Hacker News new | past | comments | ask | show | jobs | submit login
Benchmarks for Blaze, A high-performance C++ math library (code.google.com)
63 points by wall_words on Aug 25, 2015 | hide | past | favorite | 30 comments



I remember this library being discussed on the Eigen list in 2012. Here's the thread:

http://thread.gmane.org/gmane.comp.lib.eigen/3423

The main critique at the time was that Blaze always assumes perfectly aligned data, including inside(!) the matrix, and pads the data with zeros if that is not the case. Of course, this makes it impossible to map external data, which is a huge downside. I'm not sure if that is still the case, but from skimming through the docs it doesn't look to me like this has changed.

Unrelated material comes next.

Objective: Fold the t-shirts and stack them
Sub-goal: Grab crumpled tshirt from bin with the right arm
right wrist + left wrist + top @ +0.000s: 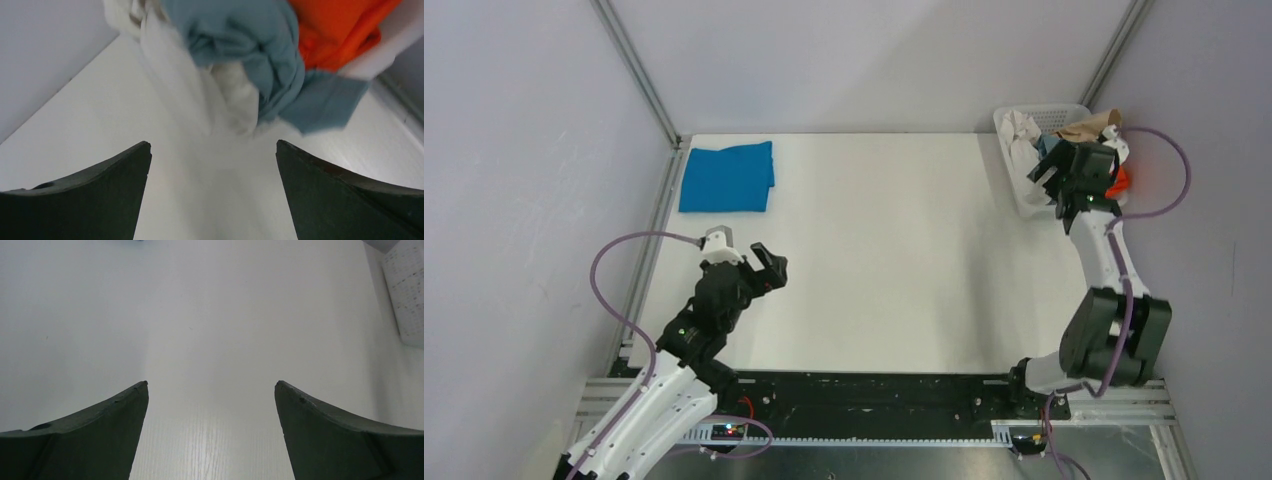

An old thread on the Eigen list also mentioned that the Blaze folks were a little tricky with their benchmarks. Some of the reported performance numbers with Blaze were for calls out to Intel MKL routines. Eigen also supports MKL as a kernel backend, but the Blaze folks failed to enable this feature for the reported comparisons, if I recall.


> a little tricky

That's rather generous. If you're going to do serious work with Eigen, or Armadillo, or Blaze, you're going to include a BLAS library like OpenBLAS or Intel MKL (if you can afford it). Not including them is dubious, at best.



Or the analog of the link in the OP, https://bitbucket.org/blaze-lib/blaze/wiki/Benchmarks

HN mods: could someone change the discussion to point to this link? It has working pictures.


Thanks!

Off-topic: I like bitbucket better, so it is nice to see some projects going over there.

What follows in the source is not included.